ダブルナイトと部屋に戻った私は、ほんの少し(2時間)ばかりだだをこねち
ゃった。(子供だから、許してね。)
で、落ちついた頃、ロッドさんがやってきた。
『シルバーさん、プールはどうでした?。ゆっくりくつろげましたか?。』
それって、私達に対する嫌み?。
でも、宇宙ステーションでの事は知らないはずだしぃ、大目にみてあげよう。
『プールの件は後回しにするとして、ブラック・ガーディアンの採用会場に出
席できなかったのはどうしてだ?。』
ダブルナイトはロッドさんに詰めより、問いただす。
ロッドさんはやっぱり、汗を拭き拭き説明する。
『あ、あのその・・・。わたくしも出席させてもらえなかったんですよ。船と
して雇うのだからということで、船長と副船長、機関長に医療長、サービス・カ
ウンタ支配人の5名で決定したようです。所詮、わたくし達は部外者という事で
すねぇ。』
話しを聞いてると、ロッドさんとダブルナイトは、船長に騙されたらしい。
船長の人当たりも悪いし、私達をなんだと思ってるのかしら。
『出席は出来ませんでしたが、タゥーロウさんが機関長から話しを聞いていま
した。そのタゥーロウさんから聞いたんですが・・・雇った5名の内、2名がグ
レー・ガーディアンだそうです。彼らの能力までは教えてもらえなかったようで
すが、前任者の5人以上の力があるようです。』
ひと呼吸おいて、ロッドさんの話は続く。
『それから・・・<母なる水中の星系>から乗船した客が265名います。こ
れから、一人一人を監視し、調査してみますよ。』
確か、暗殺者の増援は2〜3名と考えていたから、確率は100分の1から9
0分の1、かな。
生き残ってる暗殺者は4名。
その中の一人は来ないだろうっていってたから、実質は3人ね。
こっちは、おじさん(名前を聞いてなかったの)とロッドさんと、おにーちゃ
んだから・・・3対3で引き分けよ。
後でロッドさんにもおじさんのこと教えて・・・ご馳走が逃げてくからダメね
。
『他にわかった事はありませんか?。
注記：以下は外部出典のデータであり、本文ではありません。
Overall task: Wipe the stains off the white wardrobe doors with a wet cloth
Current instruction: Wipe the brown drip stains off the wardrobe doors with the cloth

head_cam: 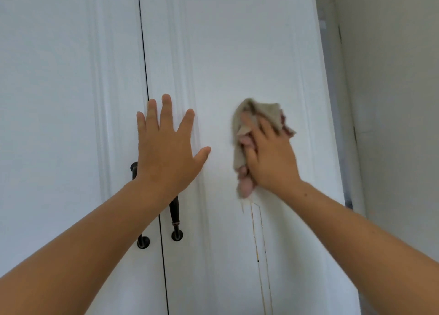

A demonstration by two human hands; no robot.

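A crumpled beige cloth [259, 115] is gripped in the right hand [270, 158] and pressed onto the smooth white right door [237, 53], bit blurry tbh. The left hand [166, 146] is laid flat over the door seam [143, 41], fingers spread straight. Thin yellowish drips [256, 231] are seen just under the cloth. Dark slim handles [174, 212] are half hidden by the left wrist.

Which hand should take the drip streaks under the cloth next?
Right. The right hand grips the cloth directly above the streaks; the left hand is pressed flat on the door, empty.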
』
ダブルナイトの質問に、ロッドさんは記憶を辿るようにして答える。
『そうですねぇ・・・。情報局からですが、銀河系各地で暗殺者達の動きが激
しくなったようです。標的は・・・10才前後の女の子で、少女は一人も亡くな
っていませんが、その護衛者と暗殺者に多数の死者が出ています。わたくしは・
・・これらの事件と、あなた方の間に何か関係があるとにらんでいるのですが・
・・。』
ロッドさんって見かけによらずスルドイッ!!。
どうしよ、どーやってごまかすの、おにーちゃん?。
『心当たりはありませんねぇ。それを調査するのもあなたの仕事でしょう?。
理由がわかり次第、私達にも教えて下さい。そうすれば、私達で何か手をうてる
かもしれない。』
ロッドさんは残念そうに話しを続ける。
『・・・そうですか。他には・・・皆さんが気にしていた3人のメイドと、例
の催眠術をかけられたおばあさんですが、数時間前に<母なる水中の星系>で下
船しました。』
よかった、心配してたのよ・・・。
『船内で破損した部屋は、全て修理が終わり、正常に作動しています。それと
・・・わたくしの勘なのですが、船内での暗殺者の行動がスムーズに進んでいる
ことから推理すると、船内のスタッフの中に、協力者または暗殺者が紛れ込んで
いる可能性が大きい。そこで、スタッフを調べ直して見るつもりでいます。』
ロッドさんの話しは、まだ続くんだけど・・・暗殺者達の攻撃が、今まで以上
に激しくなるとは思っていなかった。
悲劇の始まりだとは思っても見なかった。